Akis dergisi ise sonraki yıllarda “Şimdi de Gerçekler Konuşuyor, Türkeş’in İhtilaldeki Rolü Ne İdi?” başlıklı üç sayı süren sözde ifşaat dizisiyle bir yığın uydurma hikâye ile birlikte isim konusunu da diline dolayacaktır.5

Türkeş Hindistan’da sürgünde olduğu için arkasından atılan bu alçakça iftiralara ancak yıllar sonra yurda dönme imkânı bulduğunda cevap verebilecektir.

“Akis dergisi ana ve babamın armağan etmiş olduğu adımı bile çok gördü ve benim asıl adımın Feyzullah olduğunu, binbaşılığa yükseldikten sonra bu adı benimseyerek değiştirdiğimi ve Alparslan adını aldığımı iddia edecek kadar ileri gitti. Aslında bir insanın adının Hasan olması veya Turgut veyahut Feyzullah olması hiçbir şey değiştirmeyen bir husustur. Fakat iftira etmeyi, zihinlere karışıklık getirmeyi huy edinmiş olanlar, bu gibi şeyle de rakiplerini kötülemek isterler. Adım doğduğumdan beri ailemin bana vermiş olduğu addır. Bunda bir değişiklik olup olmadığını nüfus kaydımdan, tahsilde bulunduğum okullardaki kayıtlardan, yıllarca saflarında hizmet etmekle büyük bir şeref kazandığım ordudaki sicil kayıtlarımdan tespit etmek mümkündür. Bu konuyu birkaç satırla ortaya getirmemin sebebi, milletimizin yönetiminde söz sahibi olmuş insanların zihniyet ve karakterini belirtmiş olmaktır.

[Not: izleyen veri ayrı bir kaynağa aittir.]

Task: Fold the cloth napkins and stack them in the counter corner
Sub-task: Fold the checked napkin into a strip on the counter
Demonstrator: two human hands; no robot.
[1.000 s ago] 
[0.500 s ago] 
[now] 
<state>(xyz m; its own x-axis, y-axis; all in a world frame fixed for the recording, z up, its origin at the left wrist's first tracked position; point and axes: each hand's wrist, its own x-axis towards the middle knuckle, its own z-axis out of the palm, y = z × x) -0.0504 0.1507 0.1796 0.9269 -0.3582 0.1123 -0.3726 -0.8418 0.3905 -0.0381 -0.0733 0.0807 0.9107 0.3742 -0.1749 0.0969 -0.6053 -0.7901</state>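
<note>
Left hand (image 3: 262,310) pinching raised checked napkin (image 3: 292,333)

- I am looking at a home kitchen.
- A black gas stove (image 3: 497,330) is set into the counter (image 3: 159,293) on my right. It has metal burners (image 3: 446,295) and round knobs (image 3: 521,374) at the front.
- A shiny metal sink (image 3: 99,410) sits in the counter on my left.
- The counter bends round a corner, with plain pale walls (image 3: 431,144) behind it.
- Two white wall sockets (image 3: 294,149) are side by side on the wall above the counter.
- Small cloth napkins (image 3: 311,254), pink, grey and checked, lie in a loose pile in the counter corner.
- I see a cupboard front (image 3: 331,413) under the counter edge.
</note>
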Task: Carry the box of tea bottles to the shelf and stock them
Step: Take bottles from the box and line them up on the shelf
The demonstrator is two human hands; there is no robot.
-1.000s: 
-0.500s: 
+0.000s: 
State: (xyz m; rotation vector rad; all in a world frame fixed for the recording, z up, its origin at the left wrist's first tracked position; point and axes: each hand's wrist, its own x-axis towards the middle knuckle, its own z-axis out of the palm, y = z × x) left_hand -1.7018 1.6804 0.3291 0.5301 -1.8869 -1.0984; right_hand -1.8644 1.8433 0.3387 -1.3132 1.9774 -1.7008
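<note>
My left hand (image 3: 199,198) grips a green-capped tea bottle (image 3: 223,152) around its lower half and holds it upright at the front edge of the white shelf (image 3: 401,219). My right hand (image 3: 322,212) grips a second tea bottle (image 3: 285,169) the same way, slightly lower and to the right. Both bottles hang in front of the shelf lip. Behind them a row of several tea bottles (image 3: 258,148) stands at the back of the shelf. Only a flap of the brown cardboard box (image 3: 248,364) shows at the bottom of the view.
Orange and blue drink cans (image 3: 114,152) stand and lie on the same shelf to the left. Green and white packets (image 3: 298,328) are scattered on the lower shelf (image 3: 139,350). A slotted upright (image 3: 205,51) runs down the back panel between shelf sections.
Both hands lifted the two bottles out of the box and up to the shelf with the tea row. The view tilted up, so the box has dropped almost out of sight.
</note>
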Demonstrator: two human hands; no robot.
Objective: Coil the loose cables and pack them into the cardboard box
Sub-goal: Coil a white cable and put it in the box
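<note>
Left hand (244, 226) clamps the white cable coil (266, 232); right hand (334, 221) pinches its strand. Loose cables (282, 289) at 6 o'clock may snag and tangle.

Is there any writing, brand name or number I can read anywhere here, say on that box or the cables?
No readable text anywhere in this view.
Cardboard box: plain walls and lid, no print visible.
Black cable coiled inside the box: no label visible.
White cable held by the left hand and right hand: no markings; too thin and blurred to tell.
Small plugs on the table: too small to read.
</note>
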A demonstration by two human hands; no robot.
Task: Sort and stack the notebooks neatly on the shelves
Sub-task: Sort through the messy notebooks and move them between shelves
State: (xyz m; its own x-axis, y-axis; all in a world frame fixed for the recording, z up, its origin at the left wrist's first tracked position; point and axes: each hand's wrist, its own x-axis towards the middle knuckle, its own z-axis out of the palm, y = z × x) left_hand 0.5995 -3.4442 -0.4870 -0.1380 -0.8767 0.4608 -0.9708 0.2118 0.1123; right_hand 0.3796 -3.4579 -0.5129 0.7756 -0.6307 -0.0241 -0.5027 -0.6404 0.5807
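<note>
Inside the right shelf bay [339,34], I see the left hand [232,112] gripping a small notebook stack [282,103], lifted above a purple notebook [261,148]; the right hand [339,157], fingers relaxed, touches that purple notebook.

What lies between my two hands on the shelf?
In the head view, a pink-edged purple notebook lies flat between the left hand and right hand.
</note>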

Her ne pahasına olursa olsun, kazanmak ihtirası ile ahlak ve fazilet ilkelerini hiçe saymak, daha başlangıçta kişileri alçaklığa mahkûm etmiş olur. Her ne pahasına olursa olsun kazanmak hırsı ile değil, memlekete yararlı olmak, ülkü ve inanılan ilkeleri yıkmadan, çiğnemeden başarıya ulaşmak azmi ve heyecanı ile savaşmak lazımdır. Memleketimizde zaman zaman iktidar el değiştirmiştir. Fakat yöneticilerin zihniyeti değişmemiştir. Dün CHP yöneticilerinin kullandığı malzeme ve usulleri daha sonra AP yöneticileri de aynen ele alarak, daha da çirkin usullerle kullanmak yoluna gitmekten çekinmemişlerdir. Şerefli insanların yolu delilsiz, isbatsız, iftiralar savurarak değil, hakikaten inanıyorsa suçluları derhal adalete ihbar ve teslim etmektir.”6

Memlekette zaman zaman iktidarın el değiştirdiği dönemlerde, AP’nin CHP’den daha çirkin şekilde kullandığı malzeme ve usuller, bugün teknolojik imkânların artması ve gücün tek elde toplanması sebebiyle çok daha çirkin boyutlara ulaşmıştır. Her ne pahasına olursa olsun kazanmak ihtirasıyla daha da acımasız ve alçakça metodlar geliştirilmekte ve maalesef bu haysiyetsiz yalan makinaları başarılı olmaktadır.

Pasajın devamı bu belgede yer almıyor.